U mnie przelot 21 tys i kosz słychać. Na rozgrzanym silniku chyba jakby głośniej.
Monte Christo napisał(a):Wciskam klamkę (ciut) wrzucam jedynę i słyszę jakiś pisk, świergot czy inne piszczenie. Co to u licha jest?
Dodam, że jak docisnę klamkę do końca świergot, piszczenie zanika.
goramo napisał(a):Monte Christo napisał(a):Wciskam klamkę (ciut) wrzucam jedynę i słyszę jakiś pisk, świergot czy inne piszczenie. Co to u licha jest?
Dodam, że jak docisnę klamkę do końca świergot, piszczenie zanika.
Dlaczego wrzucasz jedynkę bez całkowitego wysprzęglenia?
Czy ten świergot /pisk słyszysz tylko przy wrzucaniu biegu, czy jest on także słyszalny po wrzuceniu biegu i trzymaniu sprzęgła ciut wciśniętego?
goramo napisał(a):Co to kurde za filozofia jakaś żeby wrzucać jedynkę na postoju bez całkowitego wysprzęglenia?
Przecież jak się nie wysprzęgli do końca, tylko trzyma się tak na "półsprzęgle", to sprzęgło nie rozłącza się definitywnie.

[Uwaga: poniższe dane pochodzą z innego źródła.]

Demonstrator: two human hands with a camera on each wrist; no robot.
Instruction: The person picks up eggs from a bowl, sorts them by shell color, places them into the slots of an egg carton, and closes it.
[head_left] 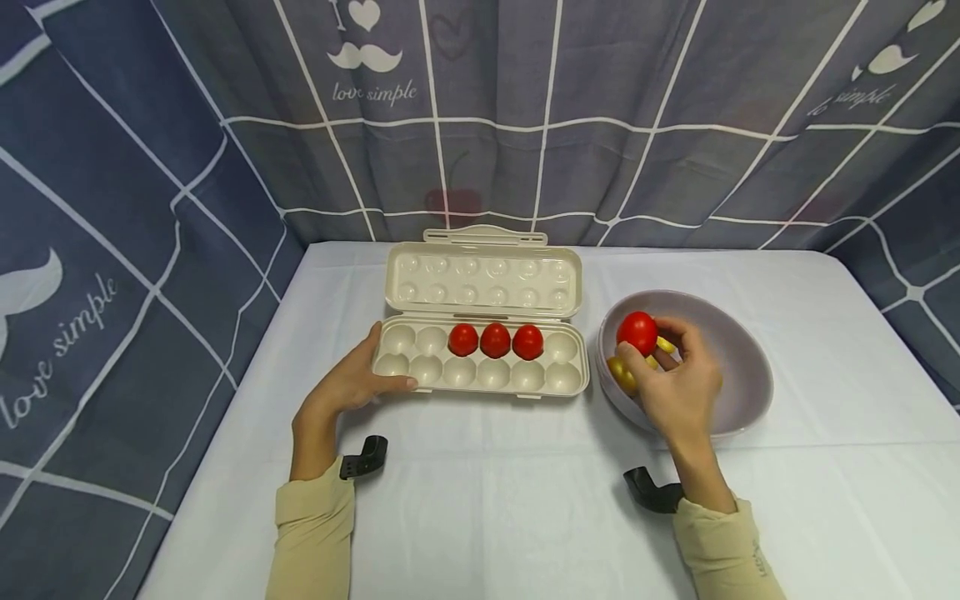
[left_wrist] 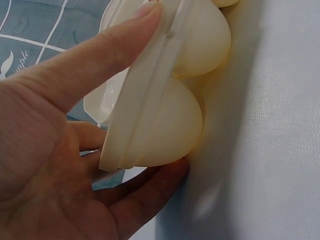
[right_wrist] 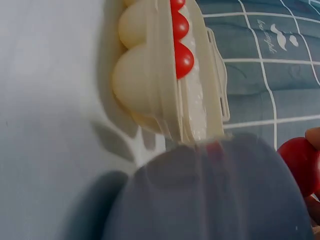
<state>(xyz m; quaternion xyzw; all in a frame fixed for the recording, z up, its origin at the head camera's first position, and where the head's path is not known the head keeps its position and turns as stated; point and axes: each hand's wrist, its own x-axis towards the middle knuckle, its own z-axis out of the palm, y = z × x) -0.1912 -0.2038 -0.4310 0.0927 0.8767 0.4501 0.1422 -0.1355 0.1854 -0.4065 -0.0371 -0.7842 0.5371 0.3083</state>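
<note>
A round red egg [head_left: 638, 332] is being pinched by the right hand [head_left: 678, 392] above the grey plastic bowl [head_left: 738, 392]; the cream plastic egg carton [head_left: 480, 354] is being steadied by the left hand's [head_left: 352, 385] curled fingers. The next empty cup should be targeted.

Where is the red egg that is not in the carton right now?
In the head view the red egg is pinched in the right hand over the grey bowl, right of the egg carton.
</note>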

Jest wtedy efekt "ciągnięca", tarcze się ślizgają, elementy w skrzyni, które powinny być nieruchome ciągle mają na sobie szczątkowy moment obrotowy.... Nie kapuję tego...
Co innego gdy się moto toczy - np. przy podjeżdżaniu do skrzyżowania. Śmiało można wtedy jedyneczkę wrzucać z przegazówką i lekkim muśnięciem sprzęgła.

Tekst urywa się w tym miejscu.